Ce n'est pas le cas depuis la crise des subprimes. Le graphique ci-joint est assez parlant également.

Jérôme Boumengel 20/09/2013

Plus fondamentalement, je pense que la théorie quantitative de la monnaie sous sa forme originelle est trop simpliste et ne correspond pas à la réalité économique.

Si c'était le cas, le taux de croissance du niveau des prix devrait être égale à celui de la masse monétaire.

Le graphique ci-joint illustre ma remarque...


Jean 20/09/2013

Les banques centrales sont une hérésie.

La FED existe depuis 100 ans, tout ce qu'elle a réussit à faire c'est diminuer la valeur de l'argent de 98% et créer de bulles.

Les politiques qui contrôle plus ou moins les BC ne comprennent rien à l'économie. 

Je suis plus du côté des Autrichiens perosnnalement.

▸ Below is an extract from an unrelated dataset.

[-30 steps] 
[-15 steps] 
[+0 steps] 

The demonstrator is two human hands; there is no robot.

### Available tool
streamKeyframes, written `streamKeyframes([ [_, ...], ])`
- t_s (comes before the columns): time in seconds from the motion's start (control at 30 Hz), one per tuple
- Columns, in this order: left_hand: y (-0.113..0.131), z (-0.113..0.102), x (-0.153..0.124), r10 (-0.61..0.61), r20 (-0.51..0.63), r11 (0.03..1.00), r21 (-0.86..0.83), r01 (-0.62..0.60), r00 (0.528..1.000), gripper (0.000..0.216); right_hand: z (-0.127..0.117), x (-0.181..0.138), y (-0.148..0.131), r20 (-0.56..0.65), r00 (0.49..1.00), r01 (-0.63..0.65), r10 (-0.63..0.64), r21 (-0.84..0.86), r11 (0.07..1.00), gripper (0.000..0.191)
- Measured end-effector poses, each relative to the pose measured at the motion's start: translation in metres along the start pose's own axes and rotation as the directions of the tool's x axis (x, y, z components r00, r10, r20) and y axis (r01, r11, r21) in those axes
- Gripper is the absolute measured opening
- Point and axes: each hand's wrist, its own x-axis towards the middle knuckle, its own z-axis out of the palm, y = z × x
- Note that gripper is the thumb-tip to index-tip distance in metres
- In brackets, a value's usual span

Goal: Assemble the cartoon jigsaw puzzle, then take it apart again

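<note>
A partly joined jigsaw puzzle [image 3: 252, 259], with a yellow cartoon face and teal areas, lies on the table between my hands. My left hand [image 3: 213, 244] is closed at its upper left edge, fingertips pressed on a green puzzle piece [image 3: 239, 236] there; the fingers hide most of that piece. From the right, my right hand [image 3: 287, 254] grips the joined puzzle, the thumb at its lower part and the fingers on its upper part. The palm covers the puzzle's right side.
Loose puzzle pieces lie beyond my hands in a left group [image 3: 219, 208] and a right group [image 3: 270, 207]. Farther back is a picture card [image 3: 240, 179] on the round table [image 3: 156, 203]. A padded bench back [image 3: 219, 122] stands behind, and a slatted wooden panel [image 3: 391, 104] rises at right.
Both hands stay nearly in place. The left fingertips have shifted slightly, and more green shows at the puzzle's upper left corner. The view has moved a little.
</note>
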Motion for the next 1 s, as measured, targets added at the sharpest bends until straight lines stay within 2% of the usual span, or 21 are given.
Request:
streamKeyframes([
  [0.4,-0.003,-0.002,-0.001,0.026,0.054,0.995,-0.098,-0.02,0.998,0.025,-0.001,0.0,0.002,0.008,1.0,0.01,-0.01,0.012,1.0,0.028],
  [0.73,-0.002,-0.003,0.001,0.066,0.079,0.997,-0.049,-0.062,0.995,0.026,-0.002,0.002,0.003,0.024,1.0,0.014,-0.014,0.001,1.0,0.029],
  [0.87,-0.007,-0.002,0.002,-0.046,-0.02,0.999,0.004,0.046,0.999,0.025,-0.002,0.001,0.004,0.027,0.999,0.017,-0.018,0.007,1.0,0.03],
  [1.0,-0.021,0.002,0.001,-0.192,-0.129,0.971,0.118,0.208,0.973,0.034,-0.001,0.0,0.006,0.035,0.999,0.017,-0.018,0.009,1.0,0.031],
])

On est loin de tout ça aujourd'hui. 


Jérôme Boumengel 20/09/2013

Quant à Milton Friedman, je pense que ce gars fumait trop sa moquette !

Jean 20/09/2013

:D très probablement, mais c'est sur ses théories qu'ils se basent


Jérôme Boumengel 20/09/2013

Je préfère de très loin John Maynard Keynes... c'est lui qui dès les années 30 expliquait que la demande de monnaie obéissait à 3 motifs, dont celui de la spéculation.

50 ans plus tard, on peut constater que les périodes de croissance de la masse monétaire ont surtout bénéficié aux marchés financiers et immobiliers en créant de nombreuses bulles spéculatives.

Autrement dit, la distribution de crédit par les banques commerciales peut à nouveau créer des bulles spéculatives sur les actifs financiers ou immobiliers, sans que cela touche la demande de biens et de services.